Another explanation could be growing disappointment over Ukraine’s European integration process in general. Despite the fact that 50% Ukrainians still support Ukraine’s European choice, the number of those who support the “neither EU nor Eurasian Union with Russia” option is rising and now stands at around 30%. Ukraine’s politicians have undoubtedly made their own contribution to undermining the appeal of European integration and the increase in support for a more neutral path. The current government has aided this process by failing to deliver on key reforms that might bring noticeable improvements to people’s everyday lives. Since the public tends to associate the current government directly with the EU vector, disappointment in their actions inevitably leads to disappointment in the country’s European choice.
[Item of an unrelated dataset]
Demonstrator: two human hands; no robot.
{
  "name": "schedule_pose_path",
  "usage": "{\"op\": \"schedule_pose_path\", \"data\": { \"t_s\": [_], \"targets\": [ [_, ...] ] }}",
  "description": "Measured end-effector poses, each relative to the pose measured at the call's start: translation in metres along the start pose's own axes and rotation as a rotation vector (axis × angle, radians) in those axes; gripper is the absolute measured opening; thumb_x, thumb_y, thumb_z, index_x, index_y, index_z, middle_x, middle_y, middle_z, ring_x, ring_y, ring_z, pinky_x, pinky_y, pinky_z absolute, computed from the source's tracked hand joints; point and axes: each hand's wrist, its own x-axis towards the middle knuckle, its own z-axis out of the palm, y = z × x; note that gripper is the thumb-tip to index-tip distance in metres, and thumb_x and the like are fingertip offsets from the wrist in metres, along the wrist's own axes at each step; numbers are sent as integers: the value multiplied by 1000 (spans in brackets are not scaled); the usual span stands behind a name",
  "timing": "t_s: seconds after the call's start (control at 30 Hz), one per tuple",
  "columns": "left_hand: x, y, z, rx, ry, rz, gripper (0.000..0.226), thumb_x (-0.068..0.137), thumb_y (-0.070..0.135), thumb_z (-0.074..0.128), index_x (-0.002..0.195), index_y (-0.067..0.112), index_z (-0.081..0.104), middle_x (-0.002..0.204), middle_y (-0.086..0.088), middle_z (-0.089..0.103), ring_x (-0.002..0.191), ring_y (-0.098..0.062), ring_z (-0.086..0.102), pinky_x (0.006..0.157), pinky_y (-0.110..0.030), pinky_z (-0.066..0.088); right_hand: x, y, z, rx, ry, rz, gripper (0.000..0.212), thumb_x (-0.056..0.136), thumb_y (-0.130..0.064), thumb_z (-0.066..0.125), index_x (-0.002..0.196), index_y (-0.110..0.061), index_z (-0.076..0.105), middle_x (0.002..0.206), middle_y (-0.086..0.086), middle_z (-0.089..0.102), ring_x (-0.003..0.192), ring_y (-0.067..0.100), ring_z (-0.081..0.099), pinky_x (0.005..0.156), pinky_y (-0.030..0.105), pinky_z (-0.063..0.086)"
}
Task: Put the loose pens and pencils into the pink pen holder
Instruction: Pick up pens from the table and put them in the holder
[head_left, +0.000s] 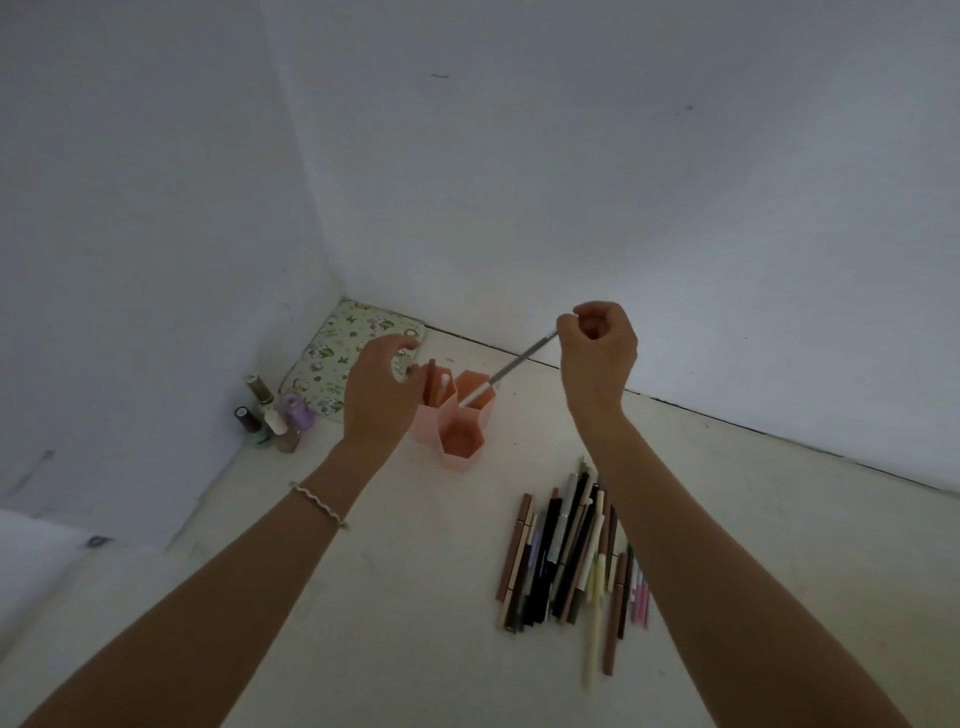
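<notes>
The pink pen holder (457, 441), made of three hexagonal cups, stands on the white table near the corner. My right hand (597, 353) pinches the top end of a grey pen (511, 366) that slants down into the back right cup. My left hand (379, 389) rests against the holder's left side, near the back left cup, which holds a brown pencil (430, 379) and a white one. The front cup looks empty. A pile of loose pens and pencils (566, 556) lies on the table in front of the holder, partly hidden by my right forearm.
A floral pouch (332, 348) lies in the corner behind the holder. Several nail polish bottles (272, 415) stand to its left by the wall. White walls close in at the back and left. The table edge (208, 499) runs along the left.
</notes>
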Motion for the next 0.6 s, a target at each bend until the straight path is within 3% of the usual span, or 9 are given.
{"op": "schedule_pose_path", "data": {
  "t_s": [0.13,0.23,0.37,0.43,0.5,0.53,0.6],
  "targets": [
    [3,0,-16,-111,72,-39,31,87,8,57,117,12,64,118,-1,65,110,-18,60,97,-40,49,-23,-15,30,47,-17,-227,16,79,-6,62,87,-19,58,73,-11,56,70,7,52,65,17,45],
    [2,5,-31,-136,148,-36,31,86,4,52,113,13,62,110,2,65,100,-15,60,91,-39,52,-38,-4,44,-121,-130,-423,14,83,-5,62,93,-14,60,82,-10,55,83,14,53,73,23,47],
    [-10,12,-35,-147,152,-64,20,85,-2,49,89,15,59,89,1,64,82,-17,59,76,-36,53,-55,21,52,-365,-376,-596,13,84,-5,62,96,-8,68,92,2,66,95,19,54,82,31,49],
    [-27,15,-26,-96,26,-34,22,87,-1,50,78,17,58,82,2,65,76,-14,60,69,-32,51,-58,29,47,-392,-363,-602,19,83,-5,60,100,-8,69,100,5,68,99,21,55,87,31,48],
    [-50,18,-11,-46,-185,33,28,89,6,53,74,28,58,83,11,69,72,-1,62,67,-21,52,-54,31,37,-352,-299,-519,26,84,-4,56,106,-9,67,104,3,68,98,18,56,88,29,48],
    [-62,18,-1,-4,-311,51,27,90,9,54,76,32,58,83,13,68,71,1,61,67,-18,52,-50,31,31,-339,-275,-472,27,84,-3,54,108,-10,66,104,1,67,98,16,56,87,27,48],
    [-83,19,25,138,-565,9,15,88,15,55,92,30,59,88,11,65,77,-5,62,74,-25,55,-42,34,16,-350,-255,-400,28,86,-1,54,109,-12,64,103,-1,67,96,14,57,84,22,46]
  ]
}}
Perhaps predictably, we are now seeing populist politicians from the opposition camp actively promoting the idea that the EU does not want Ukraine. They argue that European integration has brought Ukrainians nothing but impoverishment and deteriorating living standards along with such unpopular results as increasing utilities prices and the devaluation of the national currency.
The good news is that only 14% of surveyed Ukrainians said that Ukraine should stop trying to draw closer to the EU altogether. Here, the regional factor was fairly significant and predictable. The desire for full EU membership was strongest in Ukraine’s western oblasts at 54.5%, while in eastern oblasts attitudes towards EU membership were worse than indifferent with support at just 13.2%. The largest proportion of Ukrainians who think Ukraine should abandon EU integration efforts entirely was among residents in the government-controlled parts of Ukraine’s eastern oblasts, where 25% backed an end to integration.
The debate over Ukraine’s European choice remains very much alive and the argument is clearly far from won. With presidential and parliamentary elections looming on the horizon, the task facing Ukrainian advocates of EU integration is clear. They must seek to explain to the electorate that while the results of Ukraine’s European choice are currently less than ideal, the alternatives remain far worse.